Task to complete ▸ Your answer must consist of exactly the lines below, starting with the line with "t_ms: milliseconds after" and going on through the line with "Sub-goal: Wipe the", and nothing else.

Data block ▸
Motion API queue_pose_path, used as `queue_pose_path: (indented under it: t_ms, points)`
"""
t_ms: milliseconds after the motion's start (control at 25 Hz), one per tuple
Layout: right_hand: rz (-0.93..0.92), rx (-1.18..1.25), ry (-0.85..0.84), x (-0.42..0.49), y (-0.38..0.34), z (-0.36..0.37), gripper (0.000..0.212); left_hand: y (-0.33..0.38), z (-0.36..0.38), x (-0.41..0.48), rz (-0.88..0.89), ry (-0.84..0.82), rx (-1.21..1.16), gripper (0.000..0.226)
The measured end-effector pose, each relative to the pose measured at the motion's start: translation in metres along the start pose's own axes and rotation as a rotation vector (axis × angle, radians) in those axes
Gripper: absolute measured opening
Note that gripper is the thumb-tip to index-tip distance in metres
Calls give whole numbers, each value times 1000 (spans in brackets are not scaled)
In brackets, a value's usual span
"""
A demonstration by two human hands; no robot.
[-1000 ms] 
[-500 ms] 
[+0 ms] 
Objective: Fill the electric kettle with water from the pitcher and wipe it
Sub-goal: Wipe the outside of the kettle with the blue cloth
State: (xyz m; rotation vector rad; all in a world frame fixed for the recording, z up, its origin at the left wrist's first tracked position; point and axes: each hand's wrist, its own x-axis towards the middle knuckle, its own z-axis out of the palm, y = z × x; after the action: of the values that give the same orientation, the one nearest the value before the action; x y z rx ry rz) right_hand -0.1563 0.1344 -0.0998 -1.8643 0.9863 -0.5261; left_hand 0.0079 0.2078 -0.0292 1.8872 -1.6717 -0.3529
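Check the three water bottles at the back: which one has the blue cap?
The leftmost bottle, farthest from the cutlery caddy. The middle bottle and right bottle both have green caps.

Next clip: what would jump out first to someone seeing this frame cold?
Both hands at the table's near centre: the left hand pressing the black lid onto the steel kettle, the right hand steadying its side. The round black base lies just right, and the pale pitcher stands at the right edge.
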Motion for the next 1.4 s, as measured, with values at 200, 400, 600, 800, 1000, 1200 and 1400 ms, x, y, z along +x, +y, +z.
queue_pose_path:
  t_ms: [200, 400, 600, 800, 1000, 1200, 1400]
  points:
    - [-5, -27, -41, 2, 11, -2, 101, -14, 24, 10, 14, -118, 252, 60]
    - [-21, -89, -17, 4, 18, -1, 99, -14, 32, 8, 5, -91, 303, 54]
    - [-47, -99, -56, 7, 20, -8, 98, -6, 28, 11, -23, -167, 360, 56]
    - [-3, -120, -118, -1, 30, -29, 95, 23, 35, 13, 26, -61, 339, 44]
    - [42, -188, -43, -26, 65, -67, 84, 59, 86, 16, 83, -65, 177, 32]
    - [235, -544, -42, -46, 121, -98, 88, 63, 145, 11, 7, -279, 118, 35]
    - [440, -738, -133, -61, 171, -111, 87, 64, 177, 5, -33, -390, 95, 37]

Answer box ▸
t_ms: milliseconds after the motion's start (control at 25 Hz), one per tuple
Layout: right_hand: rz (-0.93..0.92), rx (-1.18..1.25), ry (-0.85..0.84), x (-0.42..0.49), y (-0.38..0.34), z (-0.36..0.37), gripper (0.000..0.212); left_hand: y (-0.33..0.38), z (-0.36..0.38), x (-0.41..0.48), rz (-0.88..0.89), ry (-0.84..0.82), rx (-1.21..1.16), gripper (0.000..0.226)
The measured end-effector pose, each relative to the pose measured at the motion's start: translation in metres along the start pose's own axes and rotation as a rotation vector (axis × angle, radians) in those axes
Gripper: absolute measured opening
Note that gripper is the thumb-tip to index-tip distance in metres
Calls give whole numbers, each value times 1000 (spans in brackets are not scaled)
In brackets, a value's usual span
"""
A demonstration by two human hands; no robot.
[-1000 ms] 
[-500 ms] 
[+0 ms] 
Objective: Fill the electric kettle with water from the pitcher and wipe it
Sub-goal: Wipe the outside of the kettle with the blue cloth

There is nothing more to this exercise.